→ **ACTIVITY**: Please write out the full listing beneath this line exactly, skipping its images.

→ **DATASET EXTRACT**:
◇ ◇ ◇

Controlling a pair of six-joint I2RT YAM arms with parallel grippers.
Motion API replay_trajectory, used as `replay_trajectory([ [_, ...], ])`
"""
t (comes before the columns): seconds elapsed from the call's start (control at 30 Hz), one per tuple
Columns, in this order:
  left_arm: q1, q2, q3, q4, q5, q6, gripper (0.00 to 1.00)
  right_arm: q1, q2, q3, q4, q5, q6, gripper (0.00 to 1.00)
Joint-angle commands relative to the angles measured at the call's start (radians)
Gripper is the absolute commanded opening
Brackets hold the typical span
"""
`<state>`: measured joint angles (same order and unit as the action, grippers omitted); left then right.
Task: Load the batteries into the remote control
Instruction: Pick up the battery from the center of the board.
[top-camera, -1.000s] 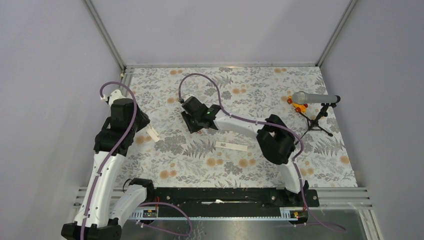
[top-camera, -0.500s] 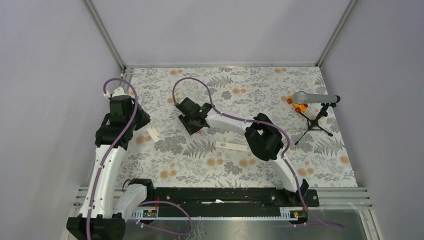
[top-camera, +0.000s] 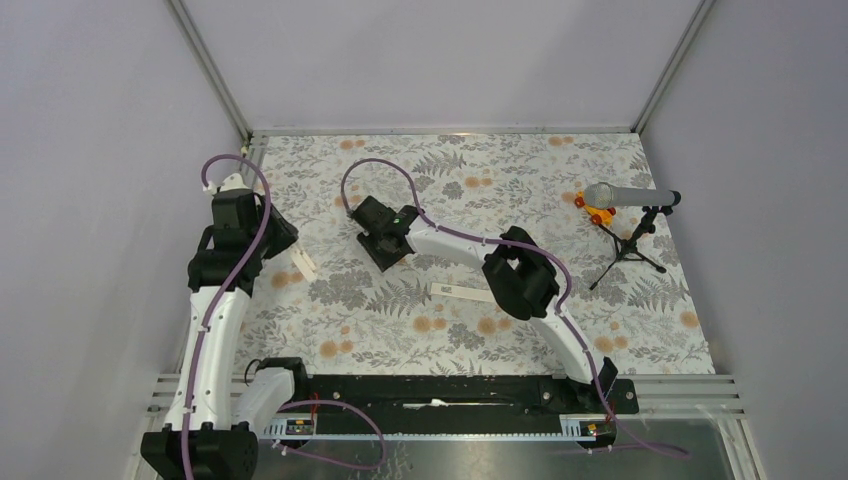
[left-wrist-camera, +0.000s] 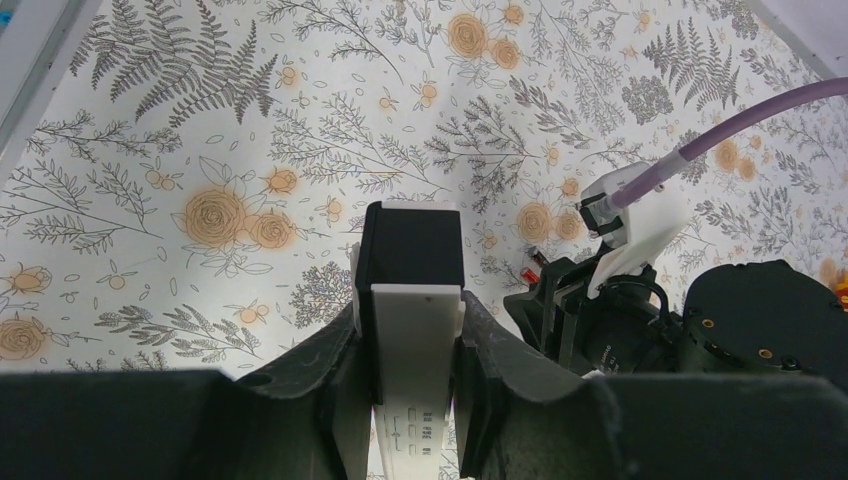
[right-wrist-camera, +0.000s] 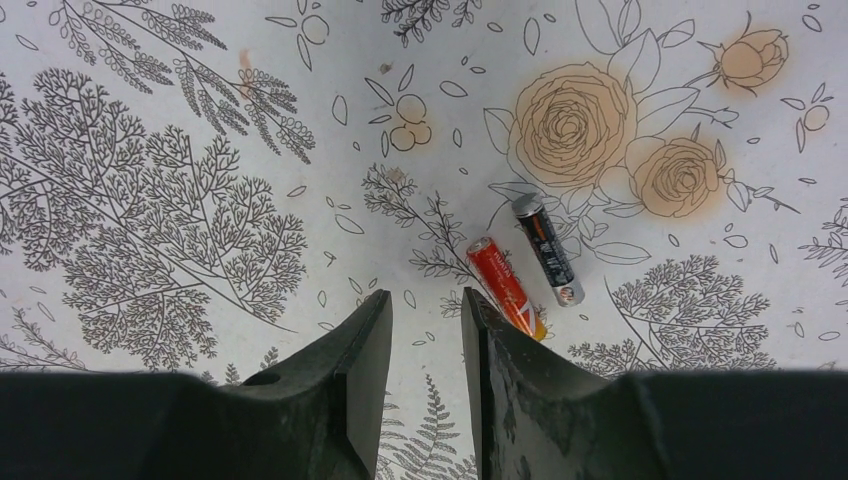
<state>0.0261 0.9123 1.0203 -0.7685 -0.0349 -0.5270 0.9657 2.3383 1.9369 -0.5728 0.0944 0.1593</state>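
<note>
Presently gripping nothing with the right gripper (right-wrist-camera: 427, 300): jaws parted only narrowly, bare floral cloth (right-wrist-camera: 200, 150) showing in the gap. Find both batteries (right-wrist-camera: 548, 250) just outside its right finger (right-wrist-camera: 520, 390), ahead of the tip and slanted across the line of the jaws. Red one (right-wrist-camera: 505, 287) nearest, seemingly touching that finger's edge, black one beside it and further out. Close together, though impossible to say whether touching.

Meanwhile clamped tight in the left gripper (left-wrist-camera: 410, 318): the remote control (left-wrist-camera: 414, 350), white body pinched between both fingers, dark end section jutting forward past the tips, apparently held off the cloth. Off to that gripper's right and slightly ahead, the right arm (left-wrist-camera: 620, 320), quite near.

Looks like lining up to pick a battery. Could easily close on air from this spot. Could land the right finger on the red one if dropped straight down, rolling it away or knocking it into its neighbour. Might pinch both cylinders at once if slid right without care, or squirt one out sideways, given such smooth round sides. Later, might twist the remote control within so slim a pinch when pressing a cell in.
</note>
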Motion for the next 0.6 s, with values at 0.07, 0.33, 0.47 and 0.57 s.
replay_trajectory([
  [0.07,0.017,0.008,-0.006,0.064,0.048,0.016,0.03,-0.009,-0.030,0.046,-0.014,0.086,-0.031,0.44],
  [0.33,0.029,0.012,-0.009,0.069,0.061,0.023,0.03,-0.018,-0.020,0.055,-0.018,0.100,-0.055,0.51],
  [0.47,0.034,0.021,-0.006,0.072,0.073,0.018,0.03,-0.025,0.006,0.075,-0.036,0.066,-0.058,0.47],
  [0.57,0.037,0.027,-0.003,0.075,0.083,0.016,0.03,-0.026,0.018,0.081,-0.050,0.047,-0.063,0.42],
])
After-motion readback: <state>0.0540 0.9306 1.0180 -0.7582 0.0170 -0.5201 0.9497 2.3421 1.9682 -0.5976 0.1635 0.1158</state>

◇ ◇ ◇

→ **ANSWER BOX**:
Controlling a pair of six-joint I2RT YAM arms with parallel grippers.
Motion API replay_trajectory, used as `replay_trajectory([ [_, ...], ])`
"""
t (comes before the columns): seconds elapsed from the call's start (control at 30 Hz), one per tuple
Columns, in this order:
  left_arm: q1, q2, q3, q4, q5, q6, gripper (0.00 to 1.00)
  right_arm: q1, q2, q3, q4, q5, q6, gripper (0.00 to 1.00)
Joint-angle commands relative to the angles measured at the call's start (radians)
Gripper is the absolute commanded opening
Brackets hold the typical span
"""
`<state>`: measured joint angles (same order and unit as the action, grippers omitted); left then right.
Task: Load the batteries into the remote control
Instruction: Pick up the battery from the center of the board.
[top-camera, -1.000s] 
[top-camera, -0.500s] 
[top-camera, +0.000s] 
[left-wrist-camera, +0.000s] 
[right-wrist-camera, +0.000s] 
<state>0.0261 0.9123 1.0203 -0.7685 -0.0349 -0.5270 0.9657 2.3383 1.9369 -0.5728 0.0944 0.1593</state>
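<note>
Presently gripping nothing with the right gripper (right-wrist-camera: 427, 300): jaws parted only narrowly, bare floral cloth (right-wrist-camera: 200, 150) showing in the gap. Find both batteries (right-wrist-camera: 548, 250) just outside its right finger (right-wrist-camera: 520, 390), ahead of the tip and slanted across the line of the jaws. Red one (right-wrist-camera: 505, 287) nearest, seemingly touching that finger's edge, black one beside it and further out. Close together, though impossible to say whether touching.

Meanwhile clamped tight in the left gripper (left-wrist-camera: 410, 318): the remote control (left-wrist-camera: 414, 350), white body pinched between both fingers, dark end section jutting forward past the tips, apparently held off the cloth. Off to that gripper's right and slightly ahead, the right arm (left-wrist-camera: 620, 320), quite near.

Looks like lining up to pick a battery. Could easily close on air from this spot. Could land the right finger on the red one if dropped straight down, rolling it away or knocking it into its neighbour. Might pinch both cylinders at once if slid right without care, or squirt one out sideways, given such smooth round sides. Later, might twist the remote control within so slim a pinch when pressing a cell in.
</note>
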Motion for the next 0.6 s, with values at 0.07, 0.33, 0.47 and 0.57 s.
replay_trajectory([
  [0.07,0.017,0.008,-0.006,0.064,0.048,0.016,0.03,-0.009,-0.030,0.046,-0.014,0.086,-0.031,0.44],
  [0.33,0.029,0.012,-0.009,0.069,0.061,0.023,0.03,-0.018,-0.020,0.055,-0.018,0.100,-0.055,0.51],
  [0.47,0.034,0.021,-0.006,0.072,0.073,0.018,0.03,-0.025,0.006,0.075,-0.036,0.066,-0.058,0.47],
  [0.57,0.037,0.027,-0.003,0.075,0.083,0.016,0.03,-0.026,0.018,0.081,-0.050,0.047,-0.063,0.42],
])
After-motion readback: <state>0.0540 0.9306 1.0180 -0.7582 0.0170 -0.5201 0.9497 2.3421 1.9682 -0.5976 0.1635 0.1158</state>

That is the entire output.